The finance ministry must realise the scale of the issues it has to confront and has to quickly deal with if it is to make its mark on the economic front and stop the economy from deteriorating further. However, the budget does not show any substantial sign of an attempt to turn around the economy, and although a couple of measures have been taken, they are insignificant to deal with the nature and scale of the problems. The imposition of import duty on luxury items was long overdue, and the attempt to provide an income support programme for the poor, is welcome. Development expenditure has also been raised, as is standard practice, and one can only hope that better and effective targeted provision of all government expenditures take place. What is troubling, however, are a number of measures announced in the budget, and many that are conspicuous by their absence.
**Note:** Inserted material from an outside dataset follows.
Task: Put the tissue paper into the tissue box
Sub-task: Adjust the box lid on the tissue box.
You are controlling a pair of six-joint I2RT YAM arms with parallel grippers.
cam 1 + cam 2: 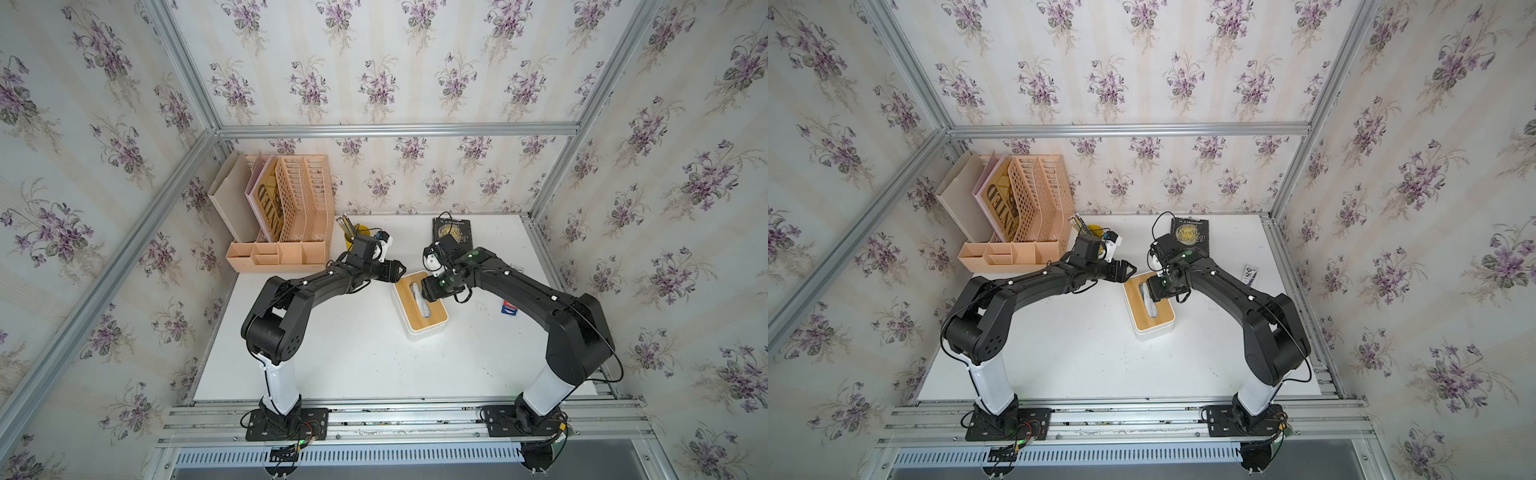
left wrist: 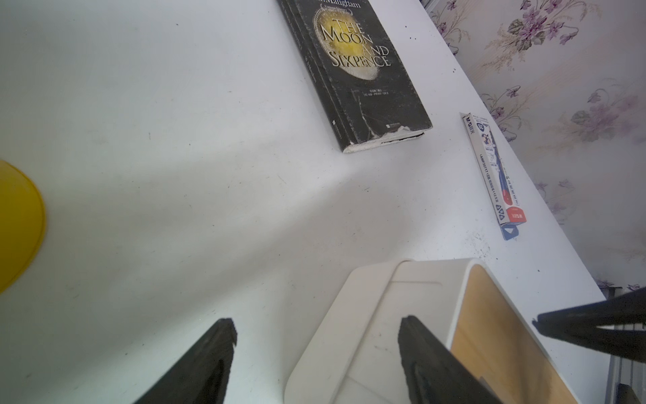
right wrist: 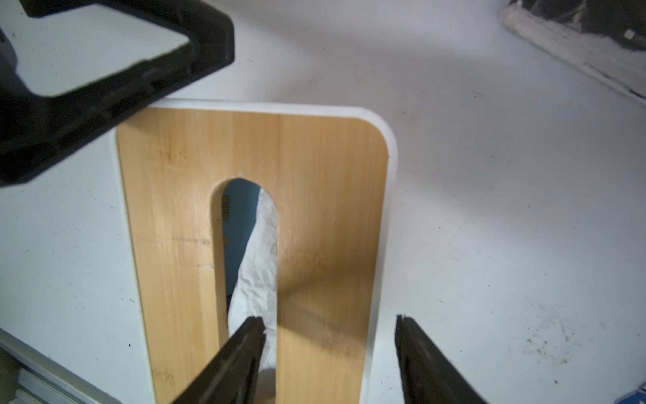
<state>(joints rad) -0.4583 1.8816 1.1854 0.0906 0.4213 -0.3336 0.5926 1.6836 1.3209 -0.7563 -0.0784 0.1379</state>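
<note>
- Now the left gripper (image 2: 316, 325) stretches toward the tissue box (image 2: 367, 297) end, jaws apart and empty.
- Right gripper (image 3: 330, 323) angles down over the lid (image 3: 314, 175), jaws wide and empty.

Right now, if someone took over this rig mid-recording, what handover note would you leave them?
Grippers: the left gripper is open and holds nothing, at the far end of the tissue box. The right gripper is open and holds nothing, above the lid; one fingertip is over the slot, the other is past the lid's edge.
Things: the tissue paper is inside the box, and its white sheet and blue wrap show through the slot.
Done: pack in, lid on; it looks seated.
Left: probably only drawing both arms clear.
</note>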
The cut in subsidies might help marginally lower the fiscal deficit, but will probably result in higher prices for oil, power, fertilisers and food items for consumers, especially the poor. Similarly, an increase in the proportion of indirect taxes will also have a disproportionately higher incidence on lower income earners. Neither of these two measures will help the poor and will further challenge their ability to survive under worsening economic conditions mostly related to rising inflation.
With a tax-to-GDP ratio of a mere 10 per cent and with a fiscal deficit of around seven per cent of GDP, one would have expected the government to be considerably more imaginative on the revenue generation front. It is unforgivable that the government has allowed the exorbitant profits from the stock market to go untaxed for another two years. There is no reason why profits from speculation should be untaxed under stable and normal circumstances, and under conditions where the economy is facing serious crises, such generosity is criminal.
The government should have gone out of its way to give inflation and food shortages its highest priority. It should have had a short-term, immediate, focus which would have meant compromising on other issues at the moment, and a medium and longer term economic agenda. One would have expected that the Peoples Party election manifesto, launched with much fanfare, would have had more substantive issues addressed with regard to the economy, some of which would have found expression in its first budget.
The disappointment one has with regard to last week’s budget is just another indication of the democratically elected government’s failures to act on a number of critical issues. In fact, one can argue, that only after a new president is elected and the old judiciary is back, will other issues be addressed. For one thing, the main coalition partner — PML-N — will be back to participate in government and the problem regarding political uncertainty resolved. Perhaps only once these ‘political distractions’ are dealt with, will we get better and effective economic management.